This page expands on the basic ideas of this proposed friend-to-friend system Murmur. If you have comments, or suggestions why it's a good or bad idea, please send them in by email.

How it would work

Think of the way BitTorrent works. You start up your BitTorrent program to get the latest Ubuntu distribution, and you connect to a "tracker" - a server somewhere on the internet which keeps a list of all the people connected to it. So your program can find who else is online at the moment, and can use the tracker to contact the other people directly. When you want to get a piece of the Ubuntu file, you get it directly from the other client, not through the tracker. That's why it's called "peer-to-peer", because you as a peer get the goodness directly from another peer, and not from a server.

In the case of this messaging server, it wouldn't even have to know who of those people currently connected are your friends. It wouldn't have to know who you want to communicate to, what you've sent them, or whether you've sent anything at all. Just about all it would know is where your computer is connecting from, what name you want to use, and when you connect and disconnect.

So what happens if I want to send a message to someone who isn't online right now? That's ok, I can send the message to any of my friends who are online now and ask them to pass it on. Then when my intended recipient comes online, and I've gone, they can get the message from whoever is still online now. If I specify a maximum forwarding limit of 2 hops, then the message needn't traverse the whole network, just those with an indirect connection to me.

And what's to stop my other friends reading this message if they act unwittingly as a relay? Encryption. Each user of the program has a public key (which is public, given to everybody) and a private key, which they keep secret. So if I want to send a message to George, I take my message and encrypt it with George's public key. I send the message to Paul, but he can't read it because he can't decrypt it. Only when Paul forwards the message to George can George then use his private key to decrypt the message and read it. Paul can then delete his copy of the message of course.

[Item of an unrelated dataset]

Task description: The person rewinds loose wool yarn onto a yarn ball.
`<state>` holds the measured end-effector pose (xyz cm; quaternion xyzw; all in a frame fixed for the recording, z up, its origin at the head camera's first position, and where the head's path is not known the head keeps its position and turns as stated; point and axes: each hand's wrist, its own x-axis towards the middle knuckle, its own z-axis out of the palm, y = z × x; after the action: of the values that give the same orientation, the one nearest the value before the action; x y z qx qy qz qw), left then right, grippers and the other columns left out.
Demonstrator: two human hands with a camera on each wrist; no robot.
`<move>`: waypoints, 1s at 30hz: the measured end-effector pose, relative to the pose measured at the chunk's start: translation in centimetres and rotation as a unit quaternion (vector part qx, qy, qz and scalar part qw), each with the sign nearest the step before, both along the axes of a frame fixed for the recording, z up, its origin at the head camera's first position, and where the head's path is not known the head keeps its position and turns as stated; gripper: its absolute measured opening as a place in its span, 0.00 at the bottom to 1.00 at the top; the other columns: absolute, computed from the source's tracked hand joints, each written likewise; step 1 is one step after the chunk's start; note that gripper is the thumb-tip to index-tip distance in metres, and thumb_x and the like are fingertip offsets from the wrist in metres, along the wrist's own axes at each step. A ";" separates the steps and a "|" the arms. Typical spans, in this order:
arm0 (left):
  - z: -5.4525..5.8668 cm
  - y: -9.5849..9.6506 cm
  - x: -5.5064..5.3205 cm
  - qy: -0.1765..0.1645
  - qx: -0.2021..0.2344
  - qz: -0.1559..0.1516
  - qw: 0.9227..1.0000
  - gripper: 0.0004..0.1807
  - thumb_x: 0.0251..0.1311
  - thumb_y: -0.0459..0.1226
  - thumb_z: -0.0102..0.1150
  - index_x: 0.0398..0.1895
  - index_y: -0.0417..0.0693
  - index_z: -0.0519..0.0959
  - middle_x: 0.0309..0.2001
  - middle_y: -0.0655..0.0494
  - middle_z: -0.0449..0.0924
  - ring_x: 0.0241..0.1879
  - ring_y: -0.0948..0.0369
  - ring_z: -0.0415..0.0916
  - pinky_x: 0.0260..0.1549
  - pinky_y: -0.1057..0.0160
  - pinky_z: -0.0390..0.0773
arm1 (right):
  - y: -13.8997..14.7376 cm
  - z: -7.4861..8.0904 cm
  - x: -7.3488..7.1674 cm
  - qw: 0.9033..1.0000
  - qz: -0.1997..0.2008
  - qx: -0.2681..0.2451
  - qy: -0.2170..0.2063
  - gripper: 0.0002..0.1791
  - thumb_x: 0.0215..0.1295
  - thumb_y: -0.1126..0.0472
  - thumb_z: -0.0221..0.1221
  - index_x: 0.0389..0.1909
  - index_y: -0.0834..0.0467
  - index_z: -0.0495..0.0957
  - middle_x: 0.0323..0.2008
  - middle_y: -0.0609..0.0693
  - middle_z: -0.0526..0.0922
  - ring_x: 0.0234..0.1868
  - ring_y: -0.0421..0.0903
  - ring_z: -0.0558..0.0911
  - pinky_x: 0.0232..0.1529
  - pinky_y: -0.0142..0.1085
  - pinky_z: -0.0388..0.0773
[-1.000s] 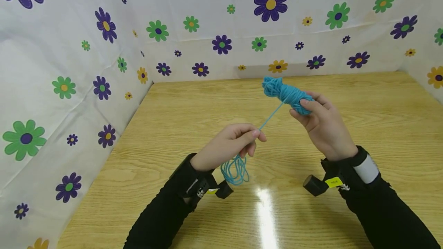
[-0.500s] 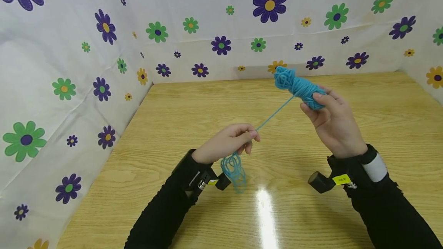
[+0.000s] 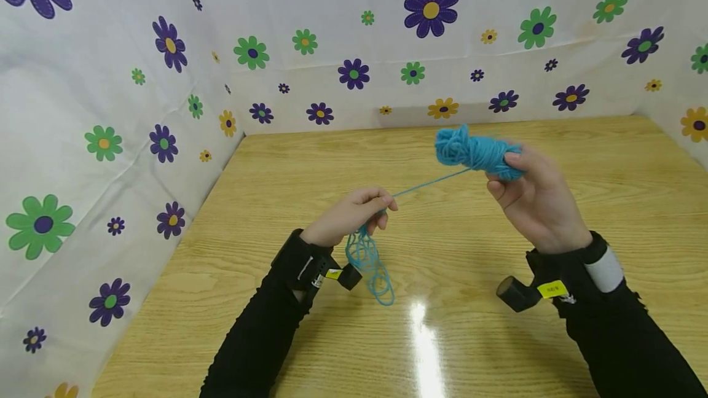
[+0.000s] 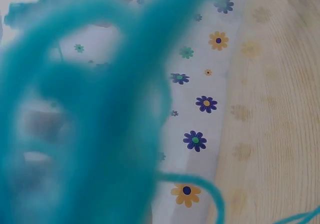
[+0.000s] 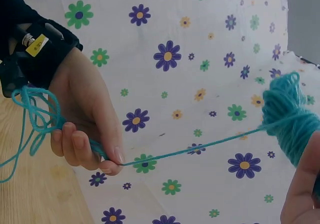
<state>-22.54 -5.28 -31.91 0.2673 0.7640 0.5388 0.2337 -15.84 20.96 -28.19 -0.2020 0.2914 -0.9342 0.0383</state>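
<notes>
A skein of blue yarn (image 3: 481, 153) is held up over the table's right half by my right hand (image 3: 539, 198), thumb and fingers gripping its right end. From its middle a single strand (image 3: 431, 183) runs taut down to my left hand (image 3: 354, 214), which pinches it between thumb and forefinger. Below the left palm hang loose loops of yarn (image 3: 362, 252), with the other fingers curled over them. In the right wrist view the strand stretches from the left fingertips (image 5: 117, 156) to the wound skein (image 5: 290, 116). Blurred yarn (image 4: 115, 114) covers much of the left wrist view.
The wooden table (image 3: 276, 177) spreads under both hands. A white cloth with printed flowers (image 3: 332, 17) hangs behind and along the left side. Black wrist mounts (image 3: 520, 293) with small cameras jut inward below each hand.
The skein and right hand have moved right, rising and then dipping, and the skein now lies more level. My left hand has drawn left, lengthening the strand; its loops hang lower and looser.
</notes>
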 end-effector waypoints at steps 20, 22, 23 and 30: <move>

In fact, Paul doesn't even need to know that I'm writing to George. Paul can probably figure out that the message is from me, because I sent it to Paul and must be asking him to be a relay. But that's not much information to leak. Paul can try and decode it, but it doesn't work, so the message can't be for Paul. Paul doesn't know who it's for, but can send it to everybody in his friends list (with a flag saying not to forward it any further), and just hope that somebody can decode it. Obviously Paul doesn't bother sending it to anyone that I've already sent it to - this can be checked with a hashed message id.

Some time later, George comes online, contacts the tracker and finds out who else is currently online. He then asks directly those online (who George is friends with) if there are any messages, and if I or Paul or one of Paul's friends are online and have a copy of my message, they can send it directly to George who can read it.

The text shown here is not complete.